Legacy: The Girl in the Box #8

Home > Other > Legacy: The Girl in the Box #8 > Page 20
Legacy: The Girl in the Box #8 Page 20

by Crane, Robert J.


  “I’ll take you to England,” he whispered, the clouds above brewing, ready to bring forth the harbinger of the storm he’d just outrun. “To Alpha. Maybe Hera can find your living relatives.” He let a weary sigh, and cradled her with his other arm. “If not, I’ll take care of you myself.” He felt her warm against him, even through the layers of wet clothing. “I won’t let any harm come to you ... Adelaide.”

  Chapter 30

  Sienna Nealon

  Now

  “So the question is, did they wait to strike until we were more vulnerable or did they happen to catch us at a convenient moment?” My mother’s voice echoed over the speaker of the phone. I held it in my hand, pushed against my ear, my head back against the chair.

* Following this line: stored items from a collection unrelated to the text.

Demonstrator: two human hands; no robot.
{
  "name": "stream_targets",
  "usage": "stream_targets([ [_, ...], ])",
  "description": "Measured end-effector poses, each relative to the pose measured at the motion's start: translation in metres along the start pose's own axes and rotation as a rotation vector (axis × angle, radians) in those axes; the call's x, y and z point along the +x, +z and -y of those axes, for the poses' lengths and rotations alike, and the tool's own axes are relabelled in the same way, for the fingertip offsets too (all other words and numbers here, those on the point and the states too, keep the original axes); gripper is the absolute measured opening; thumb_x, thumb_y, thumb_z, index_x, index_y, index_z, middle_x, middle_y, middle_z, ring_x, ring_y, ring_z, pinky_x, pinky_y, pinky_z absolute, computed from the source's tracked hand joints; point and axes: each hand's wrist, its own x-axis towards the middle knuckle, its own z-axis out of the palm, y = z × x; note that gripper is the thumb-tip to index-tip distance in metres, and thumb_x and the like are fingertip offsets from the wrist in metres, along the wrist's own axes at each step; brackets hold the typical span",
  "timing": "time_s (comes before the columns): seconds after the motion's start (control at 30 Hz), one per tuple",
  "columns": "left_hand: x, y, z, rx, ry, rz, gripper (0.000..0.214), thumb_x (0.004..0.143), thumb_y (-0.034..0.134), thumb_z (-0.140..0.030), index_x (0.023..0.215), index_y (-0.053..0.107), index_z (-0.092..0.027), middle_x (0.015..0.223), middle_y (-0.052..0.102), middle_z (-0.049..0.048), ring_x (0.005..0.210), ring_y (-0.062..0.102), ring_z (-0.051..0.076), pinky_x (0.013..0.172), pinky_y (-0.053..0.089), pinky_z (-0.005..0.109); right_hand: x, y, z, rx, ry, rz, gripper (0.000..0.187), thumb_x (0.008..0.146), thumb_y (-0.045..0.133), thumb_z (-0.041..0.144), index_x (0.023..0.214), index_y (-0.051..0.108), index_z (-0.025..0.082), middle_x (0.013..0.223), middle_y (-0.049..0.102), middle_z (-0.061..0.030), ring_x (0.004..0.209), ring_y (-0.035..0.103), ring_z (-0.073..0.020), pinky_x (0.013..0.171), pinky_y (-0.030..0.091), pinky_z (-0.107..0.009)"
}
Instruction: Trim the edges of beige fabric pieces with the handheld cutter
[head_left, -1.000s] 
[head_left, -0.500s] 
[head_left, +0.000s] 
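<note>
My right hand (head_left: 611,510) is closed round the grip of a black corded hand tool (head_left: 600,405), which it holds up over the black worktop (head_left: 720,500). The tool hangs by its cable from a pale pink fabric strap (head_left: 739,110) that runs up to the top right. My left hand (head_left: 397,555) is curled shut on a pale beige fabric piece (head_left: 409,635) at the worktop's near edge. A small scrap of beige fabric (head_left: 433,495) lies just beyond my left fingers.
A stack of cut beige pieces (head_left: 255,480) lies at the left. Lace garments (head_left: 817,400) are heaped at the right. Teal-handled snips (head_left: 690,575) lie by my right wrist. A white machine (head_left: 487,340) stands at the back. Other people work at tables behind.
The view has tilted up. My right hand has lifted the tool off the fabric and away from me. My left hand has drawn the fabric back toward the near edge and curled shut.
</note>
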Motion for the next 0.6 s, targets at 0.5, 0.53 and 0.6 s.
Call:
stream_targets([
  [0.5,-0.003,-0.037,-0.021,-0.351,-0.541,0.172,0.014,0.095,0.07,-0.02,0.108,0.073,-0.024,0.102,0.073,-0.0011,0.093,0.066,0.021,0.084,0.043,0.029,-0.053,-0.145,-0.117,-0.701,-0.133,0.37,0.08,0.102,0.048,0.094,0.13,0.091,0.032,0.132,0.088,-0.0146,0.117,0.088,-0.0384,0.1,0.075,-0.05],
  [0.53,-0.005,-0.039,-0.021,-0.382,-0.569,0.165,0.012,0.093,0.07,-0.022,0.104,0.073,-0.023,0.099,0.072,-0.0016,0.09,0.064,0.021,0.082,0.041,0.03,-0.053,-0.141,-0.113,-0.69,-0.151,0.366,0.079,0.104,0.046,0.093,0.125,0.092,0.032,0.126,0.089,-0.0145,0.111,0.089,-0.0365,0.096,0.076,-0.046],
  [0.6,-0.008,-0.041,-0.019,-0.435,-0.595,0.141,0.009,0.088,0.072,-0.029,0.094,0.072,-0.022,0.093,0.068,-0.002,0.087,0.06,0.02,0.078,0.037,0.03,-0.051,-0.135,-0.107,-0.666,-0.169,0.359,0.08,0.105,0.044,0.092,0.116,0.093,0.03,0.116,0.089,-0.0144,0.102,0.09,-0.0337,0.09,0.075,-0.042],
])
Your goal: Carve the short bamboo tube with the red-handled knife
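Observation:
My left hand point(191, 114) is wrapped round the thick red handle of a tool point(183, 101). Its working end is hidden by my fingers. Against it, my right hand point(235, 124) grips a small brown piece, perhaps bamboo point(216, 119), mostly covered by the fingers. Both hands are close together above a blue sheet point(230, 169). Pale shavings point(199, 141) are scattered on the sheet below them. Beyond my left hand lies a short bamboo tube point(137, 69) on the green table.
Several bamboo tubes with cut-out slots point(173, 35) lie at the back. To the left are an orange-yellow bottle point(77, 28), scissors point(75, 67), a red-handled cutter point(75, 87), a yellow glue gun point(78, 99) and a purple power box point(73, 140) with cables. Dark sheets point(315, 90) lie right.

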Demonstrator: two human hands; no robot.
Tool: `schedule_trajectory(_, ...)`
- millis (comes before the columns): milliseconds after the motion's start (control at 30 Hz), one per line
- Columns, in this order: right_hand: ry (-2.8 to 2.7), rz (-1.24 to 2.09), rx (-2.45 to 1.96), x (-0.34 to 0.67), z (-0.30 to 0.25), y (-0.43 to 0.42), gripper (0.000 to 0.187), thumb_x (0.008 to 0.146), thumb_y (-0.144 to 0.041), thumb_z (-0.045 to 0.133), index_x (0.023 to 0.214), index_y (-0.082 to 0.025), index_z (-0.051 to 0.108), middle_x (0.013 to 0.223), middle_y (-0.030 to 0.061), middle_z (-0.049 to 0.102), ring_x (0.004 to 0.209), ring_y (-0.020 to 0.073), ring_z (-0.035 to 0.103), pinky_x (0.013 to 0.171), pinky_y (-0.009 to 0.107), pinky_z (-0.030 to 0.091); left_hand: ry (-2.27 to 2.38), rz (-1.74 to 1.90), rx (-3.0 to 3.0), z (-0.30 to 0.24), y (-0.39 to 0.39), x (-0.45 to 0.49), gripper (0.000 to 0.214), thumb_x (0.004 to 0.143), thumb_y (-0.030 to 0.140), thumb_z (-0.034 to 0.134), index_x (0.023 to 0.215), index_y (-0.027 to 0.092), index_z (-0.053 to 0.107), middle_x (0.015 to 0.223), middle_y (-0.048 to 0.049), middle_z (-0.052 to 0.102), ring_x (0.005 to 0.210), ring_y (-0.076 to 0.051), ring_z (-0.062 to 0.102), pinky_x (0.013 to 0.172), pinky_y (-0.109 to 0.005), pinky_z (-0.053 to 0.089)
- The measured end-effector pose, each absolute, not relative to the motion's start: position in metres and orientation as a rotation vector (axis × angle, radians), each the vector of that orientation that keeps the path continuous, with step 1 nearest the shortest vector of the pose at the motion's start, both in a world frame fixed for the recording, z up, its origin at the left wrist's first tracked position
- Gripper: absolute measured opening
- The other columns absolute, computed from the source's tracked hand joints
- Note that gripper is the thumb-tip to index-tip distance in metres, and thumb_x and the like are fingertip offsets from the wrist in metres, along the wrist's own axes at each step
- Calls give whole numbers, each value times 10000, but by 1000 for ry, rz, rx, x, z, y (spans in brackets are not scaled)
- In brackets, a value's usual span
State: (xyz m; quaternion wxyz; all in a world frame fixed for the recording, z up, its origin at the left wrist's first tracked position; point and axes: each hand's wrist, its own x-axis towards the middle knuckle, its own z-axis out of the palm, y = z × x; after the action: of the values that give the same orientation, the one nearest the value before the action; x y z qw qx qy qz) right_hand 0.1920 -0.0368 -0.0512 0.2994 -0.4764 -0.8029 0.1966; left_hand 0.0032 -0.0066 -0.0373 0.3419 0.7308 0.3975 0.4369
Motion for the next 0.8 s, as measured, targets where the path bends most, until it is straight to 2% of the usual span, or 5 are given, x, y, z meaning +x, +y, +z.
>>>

  “I read the minds of a few of the surviving mercenaries,” I said, replying slowly, as if I were prying the words out of my own mouth. “They didn’t seem to know we’d be at half capacity. Their task wasn’t even to kill the metas they did, they were supposed to secure them and barter for the telepaths.”

  There was a pause on the other end of the line as my mother took a deep breath. Morning was shining in from outside the windows, the sun gazing down on what should have been a perfect day. Under normal circumstances, I wouldn’t even have noticed. Now I not only noticed but was painfully aware of the disparity between the weather as it was and what it should have been—dark clouds, gloom, rain, torrential downpours. Between the security detail and the metas I’d said I would protect, we’d lost enough people last night that it could only be classified as a catastrophe.

  “So they were there solely to take back—”

  “The telepaths we captured in Florida, yes,” I said dully, staring out onto the green, sunlit campus grounds. When I looked over at the dormitory building in the distance, it showed little outward sign of the assault that had done so much damage only hours earlier. I felt a burning in my chest, like bile waiting to be thrown up, as though I could expunge all the feelings I was denying in that way. “Apparently, Century thinks we’re still holding them alive.”

  I could hear her thinking at the other end of the phone, and I was virtually certain I knew what she was going to say. “I know you don’t want to hear this—”

  “You’re right,” I said, “I don’t.”

  “—but this is a silver lining.”

  “It’s a lot of dead people that I brought over here from London saying I’d protect.” The words tasted disgusting in my mouth, like meatloaf.

  “But this tells us that Century is not omniscient.”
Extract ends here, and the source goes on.